From his pockets he took two wooden spoons, and he and Palko were soon using them with very great enjoyment. You would not find the recipe for that stew in any cookbook, but to them it was like food for kings.
Having finished the feast, their soft, rustic bed was quickly arranged. The sun at that moment seemed to poise itself just above the mountain-top — a sign of high noon to the wood-workers at that season — and so the little boy and the old workman prepared to rest for a while. Palko threw an old sheepskin over his grandfather, wrapped himself in his little cloak, and before you could count to fifty, they were asleep. The fire still burned in the middle of the hut, the smoke going up through a hole in the roof, mixing itself with the scent of the pines. Everywhere throughout the valley there breathed the atmosphere of spring, from the soil, from the plants, and from the trees.
In a few days, the whole mountain began to teem with life and animation. From early morning till late at night the click-chop, click-chop of axes, the crash of trees falling to earth, the swish of great two-hand saws, the crackle of branches as they broke and the thunder of the logs resounded as the piles rose in the forest. Added to all this was the murmur of human voices. It were better that many of these should not be heard at all, for coarse jests rose from more than a few throats. Strange indeed that, in the midst of that beautiful scene of God’s blessing, men should act like that!
Soon all the huts were filled with workers, many of whom appeared as if they were beings without souls, committing acts at times that placed them below the level of the animals. There were, however, a few decent and worthy men, among whom were Liska and Juriga, although an oath escaped even their lips once in a while.
But the one person who inspired the greatest respect among all that rough group of men was Palko. As he was the only boy among them, he was considered a sort of common treasure, which caused them to suppress an oath or unseemly joke when Palko came near. He was a great favorite, ever ready to help and do whatever might be required by one of his many acquaintances, such as carrying water and acting as a general man-of-all-work.
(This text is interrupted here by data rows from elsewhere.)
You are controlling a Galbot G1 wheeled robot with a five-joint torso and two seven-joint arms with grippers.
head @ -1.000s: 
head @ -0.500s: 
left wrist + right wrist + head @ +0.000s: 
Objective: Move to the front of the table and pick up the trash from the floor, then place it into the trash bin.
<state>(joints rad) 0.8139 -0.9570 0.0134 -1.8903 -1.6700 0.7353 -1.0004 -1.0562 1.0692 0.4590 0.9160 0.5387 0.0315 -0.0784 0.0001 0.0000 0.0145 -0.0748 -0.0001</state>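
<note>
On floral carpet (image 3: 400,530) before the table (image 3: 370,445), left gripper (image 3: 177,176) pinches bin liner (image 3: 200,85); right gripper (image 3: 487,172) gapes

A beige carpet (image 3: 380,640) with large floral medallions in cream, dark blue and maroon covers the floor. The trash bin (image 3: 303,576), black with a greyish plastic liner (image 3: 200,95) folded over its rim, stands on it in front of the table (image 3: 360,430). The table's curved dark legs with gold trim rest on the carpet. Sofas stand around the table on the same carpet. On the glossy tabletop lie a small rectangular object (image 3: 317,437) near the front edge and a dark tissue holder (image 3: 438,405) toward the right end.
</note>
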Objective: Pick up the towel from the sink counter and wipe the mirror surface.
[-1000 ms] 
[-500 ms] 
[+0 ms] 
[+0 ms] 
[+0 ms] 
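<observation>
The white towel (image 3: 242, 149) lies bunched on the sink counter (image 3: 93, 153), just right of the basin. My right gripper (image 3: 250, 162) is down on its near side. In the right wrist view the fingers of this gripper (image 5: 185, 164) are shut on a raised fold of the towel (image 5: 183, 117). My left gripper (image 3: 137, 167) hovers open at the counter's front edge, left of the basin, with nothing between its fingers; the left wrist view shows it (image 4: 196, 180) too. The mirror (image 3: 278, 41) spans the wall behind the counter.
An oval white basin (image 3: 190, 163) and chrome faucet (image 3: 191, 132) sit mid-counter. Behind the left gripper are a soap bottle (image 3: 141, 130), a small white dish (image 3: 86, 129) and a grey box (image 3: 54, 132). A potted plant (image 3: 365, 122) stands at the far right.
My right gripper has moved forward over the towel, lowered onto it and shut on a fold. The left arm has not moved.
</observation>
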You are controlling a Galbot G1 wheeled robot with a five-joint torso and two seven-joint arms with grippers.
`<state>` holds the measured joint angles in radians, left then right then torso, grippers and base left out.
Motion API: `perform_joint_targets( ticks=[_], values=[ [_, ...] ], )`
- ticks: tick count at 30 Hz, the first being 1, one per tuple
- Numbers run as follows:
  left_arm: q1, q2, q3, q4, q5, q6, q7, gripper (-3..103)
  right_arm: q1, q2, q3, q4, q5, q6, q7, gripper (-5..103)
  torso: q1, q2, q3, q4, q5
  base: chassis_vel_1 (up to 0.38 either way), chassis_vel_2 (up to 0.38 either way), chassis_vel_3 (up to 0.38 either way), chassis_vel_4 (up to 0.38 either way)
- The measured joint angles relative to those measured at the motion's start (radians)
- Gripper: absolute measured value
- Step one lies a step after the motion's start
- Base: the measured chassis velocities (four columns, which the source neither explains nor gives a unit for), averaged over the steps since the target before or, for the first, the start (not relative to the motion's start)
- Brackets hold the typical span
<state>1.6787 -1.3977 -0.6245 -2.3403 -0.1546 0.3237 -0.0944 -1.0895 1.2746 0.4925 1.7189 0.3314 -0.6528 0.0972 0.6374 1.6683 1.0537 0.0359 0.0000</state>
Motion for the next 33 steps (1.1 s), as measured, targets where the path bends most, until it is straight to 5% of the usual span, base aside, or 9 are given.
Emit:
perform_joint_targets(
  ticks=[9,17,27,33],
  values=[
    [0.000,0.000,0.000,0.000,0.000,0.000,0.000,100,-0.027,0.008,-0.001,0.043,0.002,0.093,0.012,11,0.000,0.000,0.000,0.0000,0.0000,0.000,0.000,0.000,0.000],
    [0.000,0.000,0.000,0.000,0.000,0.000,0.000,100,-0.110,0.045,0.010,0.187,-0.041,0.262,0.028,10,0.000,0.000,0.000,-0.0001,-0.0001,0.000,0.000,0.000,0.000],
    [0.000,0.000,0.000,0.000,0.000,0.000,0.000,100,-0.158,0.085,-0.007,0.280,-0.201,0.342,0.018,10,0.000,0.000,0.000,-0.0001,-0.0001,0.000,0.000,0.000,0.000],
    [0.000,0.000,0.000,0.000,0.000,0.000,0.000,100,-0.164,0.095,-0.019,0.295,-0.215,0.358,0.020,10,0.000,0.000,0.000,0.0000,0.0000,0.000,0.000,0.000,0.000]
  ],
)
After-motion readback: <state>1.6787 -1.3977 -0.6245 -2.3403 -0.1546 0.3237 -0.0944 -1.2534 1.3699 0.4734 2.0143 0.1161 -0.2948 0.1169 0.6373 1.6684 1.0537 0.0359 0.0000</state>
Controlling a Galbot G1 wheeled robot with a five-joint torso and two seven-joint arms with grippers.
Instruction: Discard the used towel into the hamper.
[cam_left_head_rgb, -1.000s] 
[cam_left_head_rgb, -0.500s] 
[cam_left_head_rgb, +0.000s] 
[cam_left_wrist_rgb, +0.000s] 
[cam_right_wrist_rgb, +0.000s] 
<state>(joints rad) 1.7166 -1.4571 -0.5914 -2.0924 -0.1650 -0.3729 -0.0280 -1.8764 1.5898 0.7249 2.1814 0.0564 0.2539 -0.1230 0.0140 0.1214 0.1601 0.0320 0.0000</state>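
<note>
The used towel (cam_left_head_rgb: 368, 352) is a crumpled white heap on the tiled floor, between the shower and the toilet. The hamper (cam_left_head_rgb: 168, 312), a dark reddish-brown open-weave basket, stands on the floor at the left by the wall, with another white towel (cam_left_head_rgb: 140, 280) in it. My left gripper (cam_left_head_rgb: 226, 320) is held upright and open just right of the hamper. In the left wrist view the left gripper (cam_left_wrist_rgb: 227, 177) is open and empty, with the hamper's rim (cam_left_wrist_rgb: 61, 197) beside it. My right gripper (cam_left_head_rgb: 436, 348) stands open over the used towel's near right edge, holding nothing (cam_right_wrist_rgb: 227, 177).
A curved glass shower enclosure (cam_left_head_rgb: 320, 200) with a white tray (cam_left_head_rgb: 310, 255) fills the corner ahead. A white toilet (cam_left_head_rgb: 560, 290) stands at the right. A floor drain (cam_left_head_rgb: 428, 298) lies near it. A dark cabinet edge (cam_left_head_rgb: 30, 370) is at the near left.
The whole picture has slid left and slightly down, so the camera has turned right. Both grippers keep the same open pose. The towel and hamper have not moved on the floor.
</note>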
He often gathered strawberries on the mountain and distributed them to all his friends on the way back to the hut.
Juriga saw with pleasure how he showed the same simplicity and whole-hearted confidence toward every one he met. This lovely trait in the boy’s character inspired the old man to apply an old Slavic proverb to Palko that said, “Gentlemen were made to be gentlemen as the mountains were made to be mountains.” He himself as a young man had been held in high esteem for the same frankness and openness of character, and even now he lived happily with his neighbors. As he himself said: “No one has ever been able to complain of my treatment of them, and I never do harm to anyone. I greet them all alike with civility and courtesy. If any lack salt, cereals, butter, or tobacco, I lend to him willingly, and I am taking care of this child purely out of love to God.” Juriga had never heard the story of the self-righteous Pharisee and, therefore, was more than satisfied with his own virtues.